Check each line below for the word "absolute" and give the count alone.

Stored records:
== Segment start ==

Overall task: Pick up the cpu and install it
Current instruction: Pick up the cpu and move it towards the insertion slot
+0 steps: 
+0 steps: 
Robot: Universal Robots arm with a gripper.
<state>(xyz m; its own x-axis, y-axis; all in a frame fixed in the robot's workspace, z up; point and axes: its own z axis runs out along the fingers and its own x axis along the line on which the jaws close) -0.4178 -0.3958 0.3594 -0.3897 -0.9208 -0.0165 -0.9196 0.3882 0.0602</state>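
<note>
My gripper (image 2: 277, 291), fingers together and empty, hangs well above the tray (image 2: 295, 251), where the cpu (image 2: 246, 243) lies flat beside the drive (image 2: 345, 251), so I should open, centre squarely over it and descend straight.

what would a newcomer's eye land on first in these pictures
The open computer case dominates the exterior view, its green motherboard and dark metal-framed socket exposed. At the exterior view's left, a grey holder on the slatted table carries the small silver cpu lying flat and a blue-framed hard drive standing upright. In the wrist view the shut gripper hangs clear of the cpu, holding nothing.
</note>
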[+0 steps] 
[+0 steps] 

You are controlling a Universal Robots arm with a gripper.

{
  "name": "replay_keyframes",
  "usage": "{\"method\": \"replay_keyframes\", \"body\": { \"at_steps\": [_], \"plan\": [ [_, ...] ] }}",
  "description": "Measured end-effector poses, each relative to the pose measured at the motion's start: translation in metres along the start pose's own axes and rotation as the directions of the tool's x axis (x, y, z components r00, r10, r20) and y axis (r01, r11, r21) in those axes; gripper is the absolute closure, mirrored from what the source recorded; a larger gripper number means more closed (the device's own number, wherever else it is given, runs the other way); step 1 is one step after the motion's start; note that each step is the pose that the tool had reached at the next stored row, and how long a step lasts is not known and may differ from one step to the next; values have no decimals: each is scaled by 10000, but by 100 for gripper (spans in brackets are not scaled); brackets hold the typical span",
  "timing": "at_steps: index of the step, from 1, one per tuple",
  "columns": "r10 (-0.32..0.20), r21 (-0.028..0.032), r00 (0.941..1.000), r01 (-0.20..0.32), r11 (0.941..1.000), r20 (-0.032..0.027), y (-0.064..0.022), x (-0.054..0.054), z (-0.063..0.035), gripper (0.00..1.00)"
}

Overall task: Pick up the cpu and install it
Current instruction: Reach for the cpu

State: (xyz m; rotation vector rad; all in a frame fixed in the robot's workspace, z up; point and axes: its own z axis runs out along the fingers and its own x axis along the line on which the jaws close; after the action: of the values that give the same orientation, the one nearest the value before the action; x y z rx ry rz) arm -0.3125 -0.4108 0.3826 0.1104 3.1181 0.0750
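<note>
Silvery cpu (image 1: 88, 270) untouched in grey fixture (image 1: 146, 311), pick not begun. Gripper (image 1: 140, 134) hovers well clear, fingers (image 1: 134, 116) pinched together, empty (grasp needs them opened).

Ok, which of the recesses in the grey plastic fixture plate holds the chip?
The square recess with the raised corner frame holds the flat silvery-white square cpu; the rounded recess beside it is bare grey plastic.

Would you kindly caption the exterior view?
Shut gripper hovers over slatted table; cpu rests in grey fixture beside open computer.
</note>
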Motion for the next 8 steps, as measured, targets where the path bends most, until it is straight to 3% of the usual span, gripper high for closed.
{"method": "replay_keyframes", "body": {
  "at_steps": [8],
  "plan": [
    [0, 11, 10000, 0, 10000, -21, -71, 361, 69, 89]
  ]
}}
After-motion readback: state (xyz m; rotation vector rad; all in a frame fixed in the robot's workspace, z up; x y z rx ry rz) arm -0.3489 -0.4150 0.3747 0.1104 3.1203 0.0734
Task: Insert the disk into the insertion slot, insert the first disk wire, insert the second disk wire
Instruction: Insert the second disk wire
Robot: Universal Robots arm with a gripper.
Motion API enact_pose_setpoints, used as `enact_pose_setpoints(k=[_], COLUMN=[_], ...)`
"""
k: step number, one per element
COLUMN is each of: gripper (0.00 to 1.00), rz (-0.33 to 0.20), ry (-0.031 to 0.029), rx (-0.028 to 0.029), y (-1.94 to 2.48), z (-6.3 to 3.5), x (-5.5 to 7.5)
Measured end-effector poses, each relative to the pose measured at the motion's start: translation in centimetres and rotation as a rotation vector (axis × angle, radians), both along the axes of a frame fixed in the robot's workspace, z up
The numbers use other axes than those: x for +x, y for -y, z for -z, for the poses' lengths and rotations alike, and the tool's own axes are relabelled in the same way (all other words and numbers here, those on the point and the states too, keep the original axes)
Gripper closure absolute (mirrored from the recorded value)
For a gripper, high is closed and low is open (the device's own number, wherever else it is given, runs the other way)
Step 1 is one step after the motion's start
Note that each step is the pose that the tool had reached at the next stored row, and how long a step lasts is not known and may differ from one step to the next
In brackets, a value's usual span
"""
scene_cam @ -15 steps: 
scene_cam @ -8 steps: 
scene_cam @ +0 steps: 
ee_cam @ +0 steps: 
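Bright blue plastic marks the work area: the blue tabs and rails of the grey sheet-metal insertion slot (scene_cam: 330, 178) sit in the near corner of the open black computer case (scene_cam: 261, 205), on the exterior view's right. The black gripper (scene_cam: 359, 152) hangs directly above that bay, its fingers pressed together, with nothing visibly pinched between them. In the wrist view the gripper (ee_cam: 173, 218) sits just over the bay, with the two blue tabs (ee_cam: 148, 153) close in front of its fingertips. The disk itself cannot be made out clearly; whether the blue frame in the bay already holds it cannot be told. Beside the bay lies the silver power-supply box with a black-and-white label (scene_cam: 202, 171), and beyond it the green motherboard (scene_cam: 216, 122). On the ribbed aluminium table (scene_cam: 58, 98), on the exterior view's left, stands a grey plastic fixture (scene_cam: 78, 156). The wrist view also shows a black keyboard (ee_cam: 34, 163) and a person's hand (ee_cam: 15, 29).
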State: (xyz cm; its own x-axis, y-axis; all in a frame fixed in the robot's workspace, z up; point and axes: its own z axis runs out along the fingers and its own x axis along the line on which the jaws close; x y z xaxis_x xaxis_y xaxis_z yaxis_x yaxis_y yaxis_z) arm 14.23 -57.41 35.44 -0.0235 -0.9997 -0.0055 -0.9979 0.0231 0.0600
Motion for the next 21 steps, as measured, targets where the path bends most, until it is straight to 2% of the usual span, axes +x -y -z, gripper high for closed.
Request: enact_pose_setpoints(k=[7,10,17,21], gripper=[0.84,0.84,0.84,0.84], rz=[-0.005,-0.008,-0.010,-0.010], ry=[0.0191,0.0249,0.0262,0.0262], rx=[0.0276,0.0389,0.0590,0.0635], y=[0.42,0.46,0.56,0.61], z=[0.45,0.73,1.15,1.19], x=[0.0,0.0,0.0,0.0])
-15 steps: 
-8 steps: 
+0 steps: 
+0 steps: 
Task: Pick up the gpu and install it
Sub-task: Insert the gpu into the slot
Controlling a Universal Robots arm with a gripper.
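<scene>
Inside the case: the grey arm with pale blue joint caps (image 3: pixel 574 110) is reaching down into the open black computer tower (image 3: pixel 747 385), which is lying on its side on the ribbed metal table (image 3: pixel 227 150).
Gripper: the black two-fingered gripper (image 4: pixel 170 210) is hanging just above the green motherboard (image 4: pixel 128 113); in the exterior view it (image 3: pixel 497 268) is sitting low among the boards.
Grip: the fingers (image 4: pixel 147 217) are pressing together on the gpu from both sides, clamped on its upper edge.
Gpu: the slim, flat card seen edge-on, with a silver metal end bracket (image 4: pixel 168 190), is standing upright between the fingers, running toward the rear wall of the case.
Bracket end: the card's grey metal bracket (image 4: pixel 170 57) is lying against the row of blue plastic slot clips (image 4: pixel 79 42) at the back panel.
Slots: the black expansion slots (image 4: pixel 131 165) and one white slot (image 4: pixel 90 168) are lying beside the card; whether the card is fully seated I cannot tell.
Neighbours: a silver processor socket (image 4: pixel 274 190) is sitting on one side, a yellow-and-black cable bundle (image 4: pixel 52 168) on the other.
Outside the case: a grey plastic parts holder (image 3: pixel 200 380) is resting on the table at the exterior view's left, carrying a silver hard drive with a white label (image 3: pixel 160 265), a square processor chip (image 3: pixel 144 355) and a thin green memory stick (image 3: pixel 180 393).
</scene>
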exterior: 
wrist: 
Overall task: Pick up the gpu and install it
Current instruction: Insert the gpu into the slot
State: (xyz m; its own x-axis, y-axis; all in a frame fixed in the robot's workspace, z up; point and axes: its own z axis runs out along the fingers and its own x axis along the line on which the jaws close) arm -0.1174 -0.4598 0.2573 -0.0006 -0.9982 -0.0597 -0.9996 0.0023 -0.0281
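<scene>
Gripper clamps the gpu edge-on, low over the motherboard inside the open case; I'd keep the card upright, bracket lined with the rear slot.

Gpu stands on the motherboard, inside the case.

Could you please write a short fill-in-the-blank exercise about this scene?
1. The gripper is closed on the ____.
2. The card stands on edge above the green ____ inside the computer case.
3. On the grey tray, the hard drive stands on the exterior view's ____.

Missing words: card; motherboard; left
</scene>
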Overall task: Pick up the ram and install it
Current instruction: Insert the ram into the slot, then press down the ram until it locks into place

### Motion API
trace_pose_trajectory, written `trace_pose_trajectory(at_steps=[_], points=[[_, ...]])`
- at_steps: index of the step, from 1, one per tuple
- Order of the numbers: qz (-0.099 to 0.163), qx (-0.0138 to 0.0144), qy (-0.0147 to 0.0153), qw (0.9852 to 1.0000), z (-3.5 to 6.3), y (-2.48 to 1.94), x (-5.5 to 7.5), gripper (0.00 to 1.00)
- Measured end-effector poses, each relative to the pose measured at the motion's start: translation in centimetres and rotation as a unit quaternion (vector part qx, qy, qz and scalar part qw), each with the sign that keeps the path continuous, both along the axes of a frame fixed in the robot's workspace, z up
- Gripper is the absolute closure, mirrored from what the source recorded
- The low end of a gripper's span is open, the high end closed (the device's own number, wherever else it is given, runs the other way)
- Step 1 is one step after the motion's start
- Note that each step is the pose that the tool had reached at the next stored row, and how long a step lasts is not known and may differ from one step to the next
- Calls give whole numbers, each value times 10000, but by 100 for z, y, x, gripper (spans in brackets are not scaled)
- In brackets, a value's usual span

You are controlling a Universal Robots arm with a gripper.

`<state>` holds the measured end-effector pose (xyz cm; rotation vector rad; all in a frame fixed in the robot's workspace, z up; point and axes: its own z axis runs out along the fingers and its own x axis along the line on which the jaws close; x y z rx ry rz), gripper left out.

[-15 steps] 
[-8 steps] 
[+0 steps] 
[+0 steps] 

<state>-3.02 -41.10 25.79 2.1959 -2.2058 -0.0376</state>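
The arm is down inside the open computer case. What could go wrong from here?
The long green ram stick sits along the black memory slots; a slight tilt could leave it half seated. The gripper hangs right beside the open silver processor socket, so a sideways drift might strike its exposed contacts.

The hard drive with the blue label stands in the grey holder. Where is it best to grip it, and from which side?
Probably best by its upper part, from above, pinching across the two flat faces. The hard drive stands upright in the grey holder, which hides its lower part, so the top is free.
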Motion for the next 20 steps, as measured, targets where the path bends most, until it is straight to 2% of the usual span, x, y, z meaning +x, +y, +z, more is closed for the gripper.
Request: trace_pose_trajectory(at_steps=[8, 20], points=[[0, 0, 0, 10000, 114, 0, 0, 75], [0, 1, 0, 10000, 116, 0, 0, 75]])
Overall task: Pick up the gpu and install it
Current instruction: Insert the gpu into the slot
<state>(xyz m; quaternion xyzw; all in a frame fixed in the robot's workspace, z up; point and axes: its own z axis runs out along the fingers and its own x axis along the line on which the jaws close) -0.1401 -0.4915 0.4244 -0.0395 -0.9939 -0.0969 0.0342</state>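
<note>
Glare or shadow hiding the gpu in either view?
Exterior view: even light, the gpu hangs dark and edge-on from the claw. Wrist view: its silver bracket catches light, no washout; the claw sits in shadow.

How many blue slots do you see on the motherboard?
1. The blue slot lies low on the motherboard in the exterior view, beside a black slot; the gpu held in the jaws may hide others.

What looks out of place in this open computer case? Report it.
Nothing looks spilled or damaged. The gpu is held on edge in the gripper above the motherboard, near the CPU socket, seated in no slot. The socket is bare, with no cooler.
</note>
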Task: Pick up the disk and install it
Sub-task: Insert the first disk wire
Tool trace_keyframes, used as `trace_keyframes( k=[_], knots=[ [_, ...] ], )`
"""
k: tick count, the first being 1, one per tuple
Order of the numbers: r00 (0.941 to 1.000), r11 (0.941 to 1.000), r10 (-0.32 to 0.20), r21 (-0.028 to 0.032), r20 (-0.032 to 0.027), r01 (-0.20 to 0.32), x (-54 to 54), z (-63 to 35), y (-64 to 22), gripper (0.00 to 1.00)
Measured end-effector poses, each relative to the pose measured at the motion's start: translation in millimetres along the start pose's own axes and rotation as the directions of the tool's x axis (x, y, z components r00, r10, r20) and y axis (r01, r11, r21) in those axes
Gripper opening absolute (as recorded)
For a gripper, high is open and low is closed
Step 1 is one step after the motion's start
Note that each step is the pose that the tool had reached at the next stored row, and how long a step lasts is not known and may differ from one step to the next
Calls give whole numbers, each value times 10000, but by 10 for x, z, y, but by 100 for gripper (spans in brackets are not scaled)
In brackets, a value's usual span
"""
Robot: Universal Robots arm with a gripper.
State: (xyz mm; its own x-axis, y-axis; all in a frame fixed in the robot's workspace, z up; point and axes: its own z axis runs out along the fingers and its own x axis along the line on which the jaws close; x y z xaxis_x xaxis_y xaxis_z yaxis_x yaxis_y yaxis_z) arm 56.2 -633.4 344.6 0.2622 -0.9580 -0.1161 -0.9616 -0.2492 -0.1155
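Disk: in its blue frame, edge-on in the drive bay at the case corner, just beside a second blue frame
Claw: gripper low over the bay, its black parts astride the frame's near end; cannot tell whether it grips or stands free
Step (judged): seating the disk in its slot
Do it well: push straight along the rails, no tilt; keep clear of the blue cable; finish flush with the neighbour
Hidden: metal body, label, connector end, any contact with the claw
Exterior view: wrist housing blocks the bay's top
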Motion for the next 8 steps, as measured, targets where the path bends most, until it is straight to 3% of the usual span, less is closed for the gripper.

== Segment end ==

EXPECTED ANSWER> 4